The size and ferocity of Hurricane Helene surprised our country. Towns and communities were wiped out from Florida all the way up through Georgia, the Carolinas, Tennessee, Virginia, and Kentucky, as the storm wrought havoc on our country in ways that few were expecting.
Now thousands of people in seven states are dealing with an 800-mile path of unprecedented destruction. Over a million people may still be without power, thousands without water. The death toll continues to rise as bodies are uncovered, and we aren’t done yet.
Native New Orleanians will tell you, there is a long-term toll when a storm destroys your community: long after the flood waters recede and the rain stops, people keep dying from a lack of sanitary food and water, lack of quality emergency medical care, overloaded hospitals and, sadly, the psychic toll it takes on people who were already fragile.

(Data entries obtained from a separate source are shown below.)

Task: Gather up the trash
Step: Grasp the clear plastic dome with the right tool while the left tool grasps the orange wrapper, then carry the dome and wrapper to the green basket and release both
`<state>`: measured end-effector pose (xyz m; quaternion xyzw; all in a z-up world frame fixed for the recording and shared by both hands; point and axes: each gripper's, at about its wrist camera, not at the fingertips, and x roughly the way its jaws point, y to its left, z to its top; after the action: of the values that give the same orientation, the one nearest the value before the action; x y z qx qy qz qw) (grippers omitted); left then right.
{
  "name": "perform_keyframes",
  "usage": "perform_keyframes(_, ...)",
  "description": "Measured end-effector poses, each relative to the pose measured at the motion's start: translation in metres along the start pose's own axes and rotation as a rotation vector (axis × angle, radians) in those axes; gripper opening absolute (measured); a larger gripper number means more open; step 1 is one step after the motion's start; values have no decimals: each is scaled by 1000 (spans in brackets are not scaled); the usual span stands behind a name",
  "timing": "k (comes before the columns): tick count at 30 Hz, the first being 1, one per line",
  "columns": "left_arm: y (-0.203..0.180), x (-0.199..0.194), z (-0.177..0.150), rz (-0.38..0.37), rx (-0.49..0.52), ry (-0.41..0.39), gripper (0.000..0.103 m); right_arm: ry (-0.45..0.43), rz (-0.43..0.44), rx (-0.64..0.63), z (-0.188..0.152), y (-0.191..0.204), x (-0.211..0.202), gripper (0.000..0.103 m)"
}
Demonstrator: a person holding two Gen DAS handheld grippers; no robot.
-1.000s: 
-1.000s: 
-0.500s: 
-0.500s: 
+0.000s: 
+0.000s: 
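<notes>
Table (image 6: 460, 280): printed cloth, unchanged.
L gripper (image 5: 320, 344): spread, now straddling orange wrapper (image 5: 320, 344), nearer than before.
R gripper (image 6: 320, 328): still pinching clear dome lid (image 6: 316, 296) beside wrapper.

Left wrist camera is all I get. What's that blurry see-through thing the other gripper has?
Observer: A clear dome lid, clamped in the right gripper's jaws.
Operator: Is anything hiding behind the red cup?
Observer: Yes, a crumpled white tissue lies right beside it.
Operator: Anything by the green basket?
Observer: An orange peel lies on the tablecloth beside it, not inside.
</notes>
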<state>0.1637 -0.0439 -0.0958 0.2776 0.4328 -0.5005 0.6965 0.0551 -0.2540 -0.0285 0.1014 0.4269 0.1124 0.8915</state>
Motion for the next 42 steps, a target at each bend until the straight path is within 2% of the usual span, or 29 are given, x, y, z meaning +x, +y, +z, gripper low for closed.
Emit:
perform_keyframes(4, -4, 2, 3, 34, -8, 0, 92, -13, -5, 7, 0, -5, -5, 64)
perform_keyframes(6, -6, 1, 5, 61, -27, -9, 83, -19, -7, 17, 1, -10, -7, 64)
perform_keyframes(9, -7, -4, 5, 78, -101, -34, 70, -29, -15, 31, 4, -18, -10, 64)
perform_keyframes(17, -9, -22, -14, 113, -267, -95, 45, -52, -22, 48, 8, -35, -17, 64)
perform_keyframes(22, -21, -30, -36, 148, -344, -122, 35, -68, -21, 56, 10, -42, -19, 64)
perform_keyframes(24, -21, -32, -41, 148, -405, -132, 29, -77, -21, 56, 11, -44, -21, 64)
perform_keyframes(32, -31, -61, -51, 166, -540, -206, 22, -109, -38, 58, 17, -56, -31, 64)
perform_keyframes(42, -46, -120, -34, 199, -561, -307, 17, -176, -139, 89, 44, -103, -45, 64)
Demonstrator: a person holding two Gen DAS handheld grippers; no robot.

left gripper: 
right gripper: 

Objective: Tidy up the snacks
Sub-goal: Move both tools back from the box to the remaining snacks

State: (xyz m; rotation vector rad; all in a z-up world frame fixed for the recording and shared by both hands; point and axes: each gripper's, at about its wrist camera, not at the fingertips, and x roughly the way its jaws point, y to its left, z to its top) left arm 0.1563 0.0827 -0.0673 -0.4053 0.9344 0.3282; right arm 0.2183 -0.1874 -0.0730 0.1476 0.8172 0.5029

The IGA family-owned grocery stores in the storm’s path are dealing with all this, plus the challenge of keeping their stores operating with damaged roads, inconsistent access to power and damaged infrastructure. As a store owner, you may be going into work because your community needs you to be open, even if your own home was flooded or damaged. As a grocery worker, you make be working a register rather than clearing away debris because you know that, without you, thousands of people would have nothing to eat or drink.
Your suppliers are in it as well for the duration. A damaged warehouse or destroyed interstate (parts of I-40 and I-26 won’t be repaired until March of next year!) isn’t an excuse when families need fresh food and water the most. We still have dozens of stores without electricity, some without water, yet we are often the only safe food and bottled water supplier in the community.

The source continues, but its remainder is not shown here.